## PROBLEM STATEMENT
Reproduce all of the data, making sure that no line differs from the original.

━━━━━━━━━━━━━━━━━━━━

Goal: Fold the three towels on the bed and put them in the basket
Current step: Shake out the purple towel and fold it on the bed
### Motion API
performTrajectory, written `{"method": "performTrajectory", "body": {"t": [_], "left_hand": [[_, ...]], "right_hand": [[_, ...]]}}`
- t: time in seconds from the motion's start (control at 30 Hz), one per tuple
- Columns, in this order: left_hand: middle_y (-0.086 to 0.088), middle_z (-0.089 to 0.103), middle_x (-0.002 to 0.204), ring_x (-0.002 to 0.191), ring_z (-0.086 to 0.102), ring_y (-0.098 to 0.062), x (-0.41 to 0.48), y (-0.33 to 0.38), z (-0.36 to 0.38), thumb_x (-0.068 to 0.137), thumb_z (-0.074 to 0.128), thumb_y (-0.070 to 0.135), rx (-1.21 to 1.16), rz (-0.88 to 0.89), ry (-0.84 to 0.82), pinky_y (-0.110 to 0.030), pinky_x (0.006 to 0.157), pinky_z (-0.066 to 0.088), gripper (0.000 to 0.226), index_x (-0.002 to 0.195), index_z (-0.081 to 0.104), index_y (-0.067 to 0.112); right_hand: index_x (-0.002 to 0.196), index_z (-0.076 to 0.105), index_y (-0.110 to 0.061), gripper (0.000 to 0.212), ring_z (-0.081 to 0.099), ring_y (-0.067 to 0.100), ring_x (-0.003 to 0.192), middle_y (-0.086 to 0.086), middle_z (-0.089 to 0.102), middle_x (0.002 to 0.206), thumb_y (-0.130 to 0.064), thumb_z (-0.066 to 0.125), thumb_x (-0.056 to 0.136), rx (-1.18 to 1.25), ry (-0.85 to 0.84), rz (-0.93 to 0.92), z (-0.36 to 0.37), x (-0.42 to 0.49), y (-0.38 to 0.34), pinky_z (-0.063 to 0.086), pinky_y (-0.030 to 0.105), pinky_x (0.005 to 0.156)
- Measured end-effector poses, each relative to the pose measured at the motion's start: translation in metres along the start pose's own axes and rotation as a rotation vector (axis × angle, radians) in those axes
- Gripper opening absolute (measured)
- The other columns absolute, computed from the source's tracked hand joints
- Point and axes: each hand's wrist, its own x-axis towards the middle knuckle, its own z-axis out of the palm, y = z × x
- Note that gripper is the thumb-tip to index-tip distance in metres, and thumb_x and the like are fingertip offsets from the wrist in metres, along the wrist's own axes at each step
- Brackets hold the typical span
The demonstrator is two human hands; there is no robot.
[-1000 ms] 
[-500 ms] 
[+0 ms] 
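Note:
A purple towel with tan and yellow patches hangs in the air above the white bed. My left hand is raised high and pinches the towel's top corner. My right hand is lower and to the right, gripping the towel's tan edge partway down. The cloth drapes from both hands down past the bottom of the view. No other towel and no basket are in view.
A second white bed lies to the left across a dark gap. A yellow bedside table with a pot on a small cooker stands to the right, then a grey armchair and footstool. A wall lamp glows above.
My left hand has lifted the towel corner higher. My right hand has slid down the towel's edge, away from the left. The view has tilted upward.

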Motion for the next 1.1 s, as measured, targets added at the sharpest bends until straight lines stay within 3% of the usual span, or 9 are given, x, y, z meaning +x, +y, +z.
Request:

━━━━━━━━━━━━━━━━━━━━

## WRITTEN SOLUTION
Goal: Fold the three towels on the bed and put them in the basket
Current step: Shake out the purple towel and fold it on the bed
### Motion API
performTrajectory, written `{"method": "performTrajectory", "body": {"t": [_], "left_hand": [[_, ...]], "right_hand": [[_, ...]]}}`
- t: time in seconds from the motion's start (control at 30 Hz), one per tuple
- Columns, in this order: left_hand: middle_y (-0.086 to 0.088), middle_z (-0.089 to 0.103), middle_x (-0.002 to 0.204), ring_x (-0.002 to 0.191), ring_z (-0.086 to 0.102), ring_y (-0.098 to 0.062), x (-0.41 to 0.48), y (-0.33 to 0.38), z (-0.36 to 0.38), thumb_x (-0.068 to 0.137), thumb_z (-0.074 to 0.128), thumb_y (-0.070 to 0.135), rx (-1.21 to 1.16), rz (-0.88 to 0.89), ry (-0.84 to 0.82), pinky_y (-0.110 to 0.030), pinky_x (0.006 to 0.157), pinky_z (-0.066 to 0.088), gripper (0.000 to 0.226), index_x (-0.002 to 0.195), index_z (-0.081 to 0.104), index_y (-0.067 to 0.112); right_hand: index_x (-0.002 to 0.196), index_z (-0.076 to 0.105), index_y (-0.110 to 0.061), gripper (0.000 to 0.212), ring_z (-0.081 to 0.099), ring_y (-0.067 to 0.100), ring_x (-0.003 to 0.192), middle_y (-0.086 to 0.086), middle_z (-0.089 to 0.102), middle_x (0.002 to 0.206), thumb_y (-0.130 to 0.064), thumb_z (-0.066 to 0.125), thumb_x (-0.056 to 0.136), rx (-1.18 to 1.25), ry (-0.85 to 0.84), rz (-0.93 to 0.92), z (-0.36 to 0.37), x (-0.42 to 0.49), y (-0.38 to 0.34), pinky_z (-0.063 to 0.086), pinky_y (-0.030 to 0.105), pinky_x (0.005 to 0.156)
- Measured end-effector poses, each relative to the pose measured at the motion's start: translation in metres along the start pose's own axes and rotation as a rotation vector (axis × angle, radians) in those axes
- Gripper opening absolute (measured)
- The other columns absolute, computed from the source's tracked hand joints
- Point and axes: each hand's wrist, its own x-axis towards the middle knuckle, its own z-axis out of the palm, y = z × x
- Note that gripper is the thumb-tip to index-tip distance in metres, and thumb_x and the like are fingertip offsets from the wrist in metres, along the wrist's own axes at each step
- Brackets hold the typical span
The demonstrator is two human hands; there is no robot.
[-1000 ms] 
[-500 ms] 
[+0 ms] 
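Note:
A purple towel with tan and yellow patches hangs in the air above the white bed. My left hand is raised high and pinches the towel's top corner. My right hand is lower and to the right, gripping the towel's tan edge partway down. The cloth drapes from both hands down past the bottom of the view. No other towel and no basket are in view.
A second white bed lies to the left across a dark gap. A yellow bedside table with a pot on a small cooker stands to the right, then a grey armchair and footstool. A wall lamp glows above.
My left hand has lifted the towel corner higher. My right hand has slid down the towel's edge, away from the left. The view has tilted upward.
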
Motion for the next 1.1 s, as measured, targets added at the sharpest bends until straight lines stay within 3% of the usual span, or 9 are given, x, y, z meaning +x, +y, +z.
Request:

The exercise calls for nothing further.